### Task prompt
Find "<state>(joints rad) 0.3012" and "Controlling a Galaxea" in the records below. Copy the lines holding them and every line between, exactly, and no others.
*** Source material Section Begins ***
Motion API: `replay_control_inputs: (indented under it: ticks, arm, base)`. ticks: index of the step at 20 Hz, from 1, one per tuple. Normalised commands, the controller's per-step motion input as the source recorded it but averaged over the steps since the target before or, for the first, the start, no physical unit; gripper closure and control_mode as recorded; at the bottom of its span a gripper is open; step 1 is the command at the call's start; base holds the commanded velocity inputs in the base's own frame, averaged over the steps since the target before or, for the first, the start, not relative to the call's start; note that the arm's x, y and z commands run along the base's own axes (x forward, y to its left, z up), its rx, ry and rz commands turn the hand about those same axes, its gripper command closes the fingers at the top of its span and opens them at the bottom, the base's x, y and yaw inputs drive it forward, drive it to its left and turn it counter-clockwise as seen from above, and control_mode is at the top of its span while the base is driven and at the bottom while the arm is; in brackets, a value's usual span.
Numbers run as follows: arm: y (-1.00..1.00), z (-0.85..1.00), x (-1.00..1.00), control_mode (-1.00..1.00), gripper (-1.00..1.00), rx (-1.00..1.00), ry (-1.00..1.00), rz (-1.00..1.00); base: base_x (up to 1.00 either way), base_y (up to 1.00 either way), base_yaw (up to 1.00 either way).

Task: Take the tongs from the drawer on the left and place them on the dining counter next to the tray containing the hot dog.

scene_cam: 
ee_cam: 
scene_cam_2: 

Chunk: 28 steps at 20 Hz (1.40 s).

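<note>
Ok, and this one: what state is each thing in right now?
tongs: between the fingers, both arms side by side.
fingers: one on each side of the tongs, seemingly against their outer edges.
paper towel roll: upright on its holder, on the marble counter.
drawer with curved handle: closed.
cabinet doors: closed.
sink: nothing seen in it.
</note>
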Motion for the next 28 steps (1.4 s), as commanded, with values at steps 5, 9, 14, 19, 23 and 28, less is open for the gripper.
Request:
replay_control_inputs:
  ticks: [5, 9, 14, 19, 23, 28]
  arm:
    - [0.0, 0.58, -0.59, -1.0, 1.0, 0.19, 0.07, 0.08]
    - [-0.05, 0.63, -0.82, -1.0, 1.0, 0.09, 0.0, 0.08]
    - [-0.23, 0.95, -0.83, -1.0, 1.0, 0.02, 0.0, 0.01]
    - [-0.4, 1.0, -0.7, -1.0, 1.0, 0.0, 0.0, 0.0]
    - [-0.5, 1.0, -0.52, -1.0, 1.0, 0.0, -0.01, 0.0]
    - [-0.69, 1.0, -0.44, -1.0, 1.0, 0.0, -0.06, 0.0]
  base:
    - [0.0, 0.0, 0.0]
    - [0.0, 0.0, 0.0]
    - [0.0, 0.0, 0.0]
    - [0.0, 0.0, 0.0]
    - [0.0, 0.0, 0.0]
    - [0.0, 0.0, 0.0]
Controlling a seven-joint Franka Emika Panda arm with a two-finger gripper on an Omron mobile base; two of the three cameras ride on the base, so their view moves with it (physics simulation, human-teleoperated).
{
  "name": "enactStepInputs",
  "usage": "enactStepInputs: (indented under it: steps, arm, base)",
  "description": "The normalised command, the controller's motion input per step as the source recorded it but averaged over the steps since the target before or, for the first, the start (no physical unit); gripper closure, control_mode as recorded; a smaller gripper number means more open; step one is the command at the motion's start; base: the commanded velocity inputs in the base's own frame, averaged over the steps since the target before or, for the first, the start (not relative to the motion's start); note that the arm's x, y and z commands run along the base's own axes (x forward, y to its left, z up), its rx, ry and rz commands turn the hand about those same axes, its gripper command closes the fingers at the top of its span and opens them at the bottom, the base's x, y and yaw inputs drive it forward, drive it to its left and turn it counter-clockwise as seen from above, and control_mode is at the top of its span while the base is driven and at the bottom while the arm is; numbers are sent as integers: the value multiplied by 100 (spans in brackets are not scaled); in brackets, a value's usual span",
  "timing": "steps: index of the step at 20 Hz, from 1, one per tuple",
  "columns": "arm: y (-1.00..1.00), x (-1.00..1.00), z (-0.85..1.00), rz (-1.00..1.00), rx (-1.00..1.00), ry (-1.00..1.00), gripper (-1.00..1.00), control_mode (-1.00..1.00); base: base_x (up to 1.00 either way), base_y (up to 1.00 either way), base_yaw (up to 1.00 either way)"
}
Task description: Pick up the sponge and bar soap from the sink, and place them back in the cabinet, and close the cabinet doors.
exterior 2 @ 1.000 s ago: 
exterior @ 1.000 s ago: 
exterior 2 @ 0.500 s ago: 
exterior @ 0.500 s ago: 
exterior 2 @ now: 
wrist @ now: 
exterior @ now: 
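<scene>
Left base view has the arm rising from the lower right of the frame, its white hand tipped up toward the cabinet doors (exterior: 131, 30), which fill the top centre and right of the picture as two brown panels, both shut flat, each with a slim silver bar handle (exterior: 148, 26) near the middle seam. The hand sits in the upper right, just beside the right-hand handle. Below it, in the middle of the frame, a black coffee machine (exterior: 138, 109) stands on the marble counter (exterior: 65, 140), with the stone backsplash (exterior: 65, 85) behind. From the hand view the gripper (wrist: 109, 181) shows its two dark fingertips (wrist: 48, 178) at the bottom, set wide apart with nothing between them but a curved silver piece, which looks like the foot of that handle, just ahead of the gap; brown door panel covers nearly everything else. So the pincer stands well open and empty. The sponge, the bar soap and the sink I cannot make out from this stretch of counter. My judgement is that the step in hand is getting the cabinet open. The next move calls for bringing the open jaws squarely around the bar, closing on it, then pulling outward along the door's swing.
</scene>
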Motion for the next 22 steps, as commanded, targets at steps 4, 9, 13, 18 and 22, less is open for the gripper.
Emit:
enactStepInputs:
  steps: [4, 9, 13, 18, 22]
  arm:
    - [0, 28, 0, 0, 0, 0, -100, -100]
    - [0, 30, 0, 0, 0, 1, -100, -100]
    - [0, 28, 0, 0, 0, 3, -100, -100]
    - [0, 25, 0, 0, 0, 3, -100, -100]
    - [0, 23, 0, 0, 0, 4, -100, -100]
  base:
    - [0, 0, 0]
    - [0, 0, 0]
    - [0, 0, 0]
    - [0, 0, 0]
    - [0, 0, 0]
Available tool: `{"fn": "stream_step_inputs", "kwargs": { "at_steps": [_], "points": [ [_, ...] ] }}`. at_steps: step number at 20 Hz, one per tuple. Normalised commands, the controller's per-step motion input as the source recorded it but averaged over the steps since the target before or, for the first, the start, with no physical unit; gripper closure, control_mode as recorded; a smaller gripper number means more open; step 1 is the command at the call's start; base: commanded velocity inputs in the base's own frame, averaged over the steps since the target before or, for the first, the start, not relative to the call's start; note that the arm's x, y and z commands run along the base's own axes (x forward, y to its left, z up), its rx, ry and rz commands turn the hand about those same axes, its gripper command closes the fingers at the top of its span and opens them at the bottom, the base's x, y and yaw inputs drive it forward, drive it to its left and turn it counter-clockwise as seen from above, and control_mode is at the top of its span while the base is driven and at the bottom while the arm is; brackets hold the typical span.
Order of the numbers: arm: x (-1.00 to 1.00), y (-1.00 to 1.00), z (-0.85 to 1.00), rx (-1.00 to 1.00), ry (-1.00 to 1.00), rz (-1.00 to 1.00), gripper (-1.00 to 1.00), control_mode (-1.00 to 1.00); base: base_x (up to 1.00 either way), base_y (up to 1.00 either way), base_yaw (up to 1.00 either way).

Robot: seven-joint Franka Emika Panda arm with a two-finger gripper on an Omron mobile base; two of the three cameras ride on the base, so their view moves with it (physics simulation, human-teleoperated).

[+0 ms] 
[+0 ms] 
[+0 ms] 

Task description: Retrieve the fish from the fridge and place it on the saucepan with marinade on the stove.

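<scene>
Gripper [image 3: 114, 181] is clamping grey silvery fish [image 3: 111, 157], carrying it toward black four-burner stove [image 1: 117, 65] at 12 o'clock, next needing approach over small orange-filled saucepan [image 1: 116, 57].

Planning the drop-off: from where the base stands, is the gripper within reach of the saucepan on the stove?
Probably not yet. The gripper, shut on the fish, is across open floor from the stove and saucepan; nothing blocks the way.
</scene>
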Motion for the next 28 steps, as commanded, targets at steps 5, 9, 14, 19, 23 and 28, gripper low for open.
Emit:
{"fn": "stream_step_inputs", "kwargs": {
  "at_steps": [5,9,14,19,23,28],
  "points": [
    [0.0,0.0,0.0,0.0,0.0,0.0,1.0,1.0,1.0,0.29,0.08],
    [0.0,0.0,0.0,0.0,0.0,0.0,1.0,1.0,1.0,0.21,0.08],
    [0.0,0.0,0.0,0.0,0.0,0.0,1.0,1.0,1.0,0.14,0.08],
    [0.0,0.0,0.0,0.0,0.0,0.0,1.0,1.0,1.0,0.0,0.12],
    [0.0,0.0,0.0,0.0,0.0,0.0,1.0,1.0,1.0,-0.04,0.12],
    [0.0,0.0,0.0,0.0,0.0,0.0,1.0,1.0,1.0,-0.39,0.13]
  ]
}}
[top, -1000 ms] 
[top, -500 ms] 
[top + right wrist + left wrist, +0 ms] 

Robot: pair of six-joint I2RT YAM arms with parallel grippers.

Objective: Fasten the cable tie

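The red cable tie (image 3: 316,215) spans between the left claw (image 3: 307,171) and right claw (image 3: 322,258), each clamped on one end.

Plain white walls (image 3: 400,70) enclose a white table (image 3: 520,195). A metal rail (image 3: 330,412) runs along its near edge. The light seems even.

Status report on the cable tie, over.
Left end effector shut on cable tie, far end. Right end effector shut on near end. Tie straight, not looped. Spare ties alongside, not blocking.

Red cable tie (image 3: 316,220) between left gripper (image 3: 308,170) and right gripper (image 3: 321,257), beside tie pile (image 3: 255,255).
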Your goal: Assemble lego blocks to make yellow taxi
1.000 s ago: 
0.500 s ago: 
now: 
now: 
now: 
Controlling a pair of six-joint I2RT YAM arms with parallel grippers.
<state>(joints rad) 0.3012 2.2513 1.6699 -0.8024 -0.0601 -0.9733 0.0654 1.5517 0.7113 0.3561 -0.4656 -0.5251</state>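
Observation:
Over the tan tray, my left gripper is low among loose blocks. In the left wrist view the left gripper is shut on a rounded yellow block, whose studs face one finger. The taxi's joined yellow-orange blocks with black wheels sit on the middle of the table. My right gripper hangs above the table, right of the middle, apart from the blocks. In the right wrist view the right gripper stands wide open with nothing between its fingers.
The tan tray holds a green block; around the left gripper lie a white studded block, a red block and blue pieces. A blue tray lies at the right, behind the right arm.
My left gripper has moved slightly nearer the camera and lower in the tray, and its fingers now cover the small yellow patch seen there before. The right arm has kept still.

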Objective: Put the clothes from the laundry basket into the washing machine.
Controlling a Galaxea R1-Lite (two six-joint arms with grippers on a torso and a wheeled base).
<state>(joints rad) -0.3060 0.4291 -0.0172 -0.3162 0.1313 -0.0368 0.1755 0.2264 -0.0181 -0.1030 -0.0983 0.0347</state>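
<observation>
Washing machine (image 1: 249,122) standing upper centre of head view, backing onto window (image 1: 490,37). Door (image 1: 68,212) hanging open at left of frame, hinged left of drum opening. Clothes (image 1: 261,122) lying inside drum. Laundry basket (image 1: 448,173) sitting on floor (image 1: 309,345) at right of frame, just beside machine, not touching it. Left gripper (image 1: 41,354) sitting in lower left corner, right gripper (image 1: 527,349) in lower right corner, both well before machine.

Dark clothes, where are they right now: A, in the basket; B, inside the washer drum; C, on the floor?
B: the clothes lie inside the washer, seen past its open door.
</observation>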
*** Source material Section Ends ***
### Solution to the exercise
<state>(joints rad) 0.3012 2.2513 1.6699 -0.8024 -0.0601 -0.9733 0.0654 1.5517 0.7113 0.3561 -0.4656 -0.5251</state>
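Observation:
Over the tan tray, my left gripper is low among loose blocks. In the left wrist view the left gripper is shut on a rounded yellow block, whose studs face one finger. The taxi's joined yellow-orange blocks with black wheels sit on the middle of the table. My right gripper hangs above the table, right of the middle, apart from the blocks. In the right wrist view the right gripper stands wide open with nothing between its fingers.
The tan tray holds a green block; around the left gripper lie a white studded block, a red block and blue pieces. A blue tray lies at the right, behind the right arm.
My left gripper has moved slightly nearer the camera and lower in the tray, and its fingers now cover the small yellow patch seen there before. The right arm has kept still.
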
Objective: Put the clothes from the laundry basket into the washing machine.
Controlling a Galaxea R1-Lite (two six-joint arms with grippers on a torso and a wheeled base).

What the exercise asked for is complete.